TASK TO CARRY OUT: Among the records that follow, how many lines include the string "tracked"? Only the number is wanted.
___ DATA EXTRACT
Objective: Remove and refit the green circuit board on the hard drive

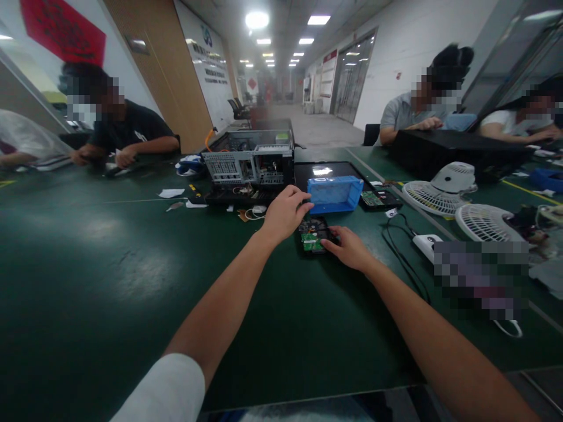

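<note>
In the middle of the frame, the open black electronic device point(324, 224) lies on the green counter point(132, 293), its circuit board point(310, 241) facing up. The right hand point(350, 248), its forearm slanting in from the lower right, has its grip closed on the device's right side, thumb over the top. The left hand point(284, 215) reaches up from the lower left, knuckles upward, fingers curved beside the blue plastic bin point(336, 207) (whether its grip pinches anything, I cannot tell).
</note>
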`<action>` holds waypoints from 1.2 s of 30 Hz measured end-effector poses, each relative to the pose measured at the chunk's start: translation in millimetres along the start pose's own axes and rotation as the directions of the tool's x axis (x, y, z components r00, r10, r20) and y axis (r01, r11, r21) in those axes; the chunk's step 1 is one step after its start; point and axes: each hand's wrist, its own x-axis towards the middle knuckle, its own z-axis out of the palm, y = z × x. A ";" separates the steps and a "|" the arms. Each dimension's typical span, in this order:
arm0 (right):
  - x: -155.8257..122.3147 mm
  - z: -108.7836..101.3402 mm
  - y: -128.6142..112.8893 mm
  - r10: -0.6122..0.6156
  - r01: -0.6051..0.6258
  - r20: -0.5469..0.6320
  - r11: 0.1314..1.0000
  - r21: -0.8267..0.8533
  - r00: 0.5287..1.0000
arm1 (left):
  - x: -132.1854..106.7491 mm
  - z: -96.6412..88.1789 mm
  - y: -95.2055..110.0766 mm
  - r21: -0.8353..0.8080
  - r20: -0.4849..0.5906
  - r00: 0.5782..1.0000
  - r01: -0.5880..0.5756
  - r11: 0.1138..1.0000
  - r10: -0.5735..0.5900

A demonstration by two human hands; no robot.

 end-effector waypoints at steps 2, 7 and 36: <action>-0.1 -0.1 -0.1 -0.002 0.002 -0.003 1.000 0.001 1.000 | 0.7 -1.4 0.6 -0.003 0.002 1.000 -0.028 1.000 0.028; 0.5 0.5 1.0 0.001 -0.001 -0.011 1.000 -0.003 1.000 | 1.1 -3.8 1.6 -0.010 0.035 0.999 -0.018 1.000 0.019; 3.2 5.6 7.8 -0.052 0.051 -0.021 0.998 -0.044 0.998 | -0.2 7.9 2.2 -0.253 -0.008 0.996 -0.090 0.963 0.090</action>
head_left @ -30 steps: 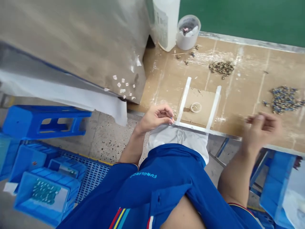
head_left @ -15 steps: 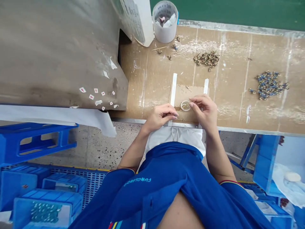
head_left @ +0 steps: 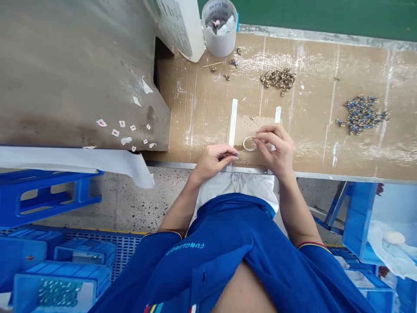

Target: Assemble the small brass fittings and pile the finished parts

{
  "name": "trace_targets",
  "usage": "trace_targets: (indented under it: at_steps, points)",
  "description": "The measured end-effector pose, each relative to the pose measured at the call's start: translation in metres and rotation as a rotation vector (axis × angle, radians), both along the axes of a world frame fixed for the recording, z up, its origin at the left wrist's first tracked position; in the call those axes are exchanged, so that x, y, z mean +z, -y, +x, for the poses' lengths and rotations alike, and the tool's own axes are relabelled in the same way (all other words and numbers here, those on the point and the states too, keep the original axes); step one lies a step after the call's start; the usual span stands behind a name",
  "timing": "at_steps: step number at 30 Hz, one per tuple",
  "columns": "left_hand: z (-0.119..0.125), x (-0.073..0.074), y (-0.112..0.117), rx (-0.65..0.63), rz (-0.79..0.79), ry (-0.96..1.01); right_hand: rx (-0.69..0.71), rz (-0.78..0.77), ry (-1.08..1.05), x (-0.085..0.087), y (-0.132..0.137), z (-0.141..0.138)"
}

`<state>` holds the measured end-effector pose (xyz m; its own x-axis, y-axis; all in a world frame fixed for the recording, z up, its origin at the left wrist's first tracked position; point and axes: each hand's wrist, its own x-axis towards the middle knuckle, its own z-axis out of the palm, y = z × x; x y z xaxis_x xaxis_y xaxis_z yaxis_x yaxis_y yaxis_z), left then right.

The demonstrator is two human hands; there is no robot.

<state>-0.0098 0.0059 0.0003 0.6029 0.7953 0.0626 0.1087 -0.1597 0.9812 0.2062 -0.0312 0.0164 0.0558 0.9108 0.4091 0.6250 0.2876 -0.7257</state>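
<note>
My left hand rests at the table's front edge with fingers curled in a pinch on something too small to name. My right hand is just to its right, thumb and forefinger pinched on a tiny part right beside a small white ring-shaped dish. The dish lies on a square cardboard pad taped down with two white strips. A pile of brass-coloured small parts lies farther back. A pile of blue-and-brass parts lies to the right.
A cardboard-covered bench fronts a green wall. A white bottle and a clear cup stand at the back. A grey machine cover fills the left. Blue bins sit on the floor left, a blue bin right.
My right hand came in from the far right to the dish on the pad. The view swung so the bench sits more central. My left hand stayed at the front edge.
</note>
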Motion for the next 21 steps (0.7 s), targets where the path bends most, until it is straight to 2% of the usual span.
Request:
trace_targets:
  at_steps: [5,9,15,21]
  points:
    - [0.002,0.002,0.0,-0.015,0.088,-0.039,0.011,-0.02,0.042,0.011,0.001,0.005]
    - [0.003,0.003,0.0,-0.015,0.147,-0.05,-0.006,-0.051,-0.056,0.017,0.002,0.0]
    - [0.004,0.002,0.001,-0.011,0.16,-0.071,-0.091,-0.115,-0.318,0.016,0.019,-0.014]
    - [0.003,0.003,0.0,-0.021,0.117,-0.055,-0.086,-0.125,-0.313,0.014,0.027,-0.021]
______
EXERCISE SOLUTION: 2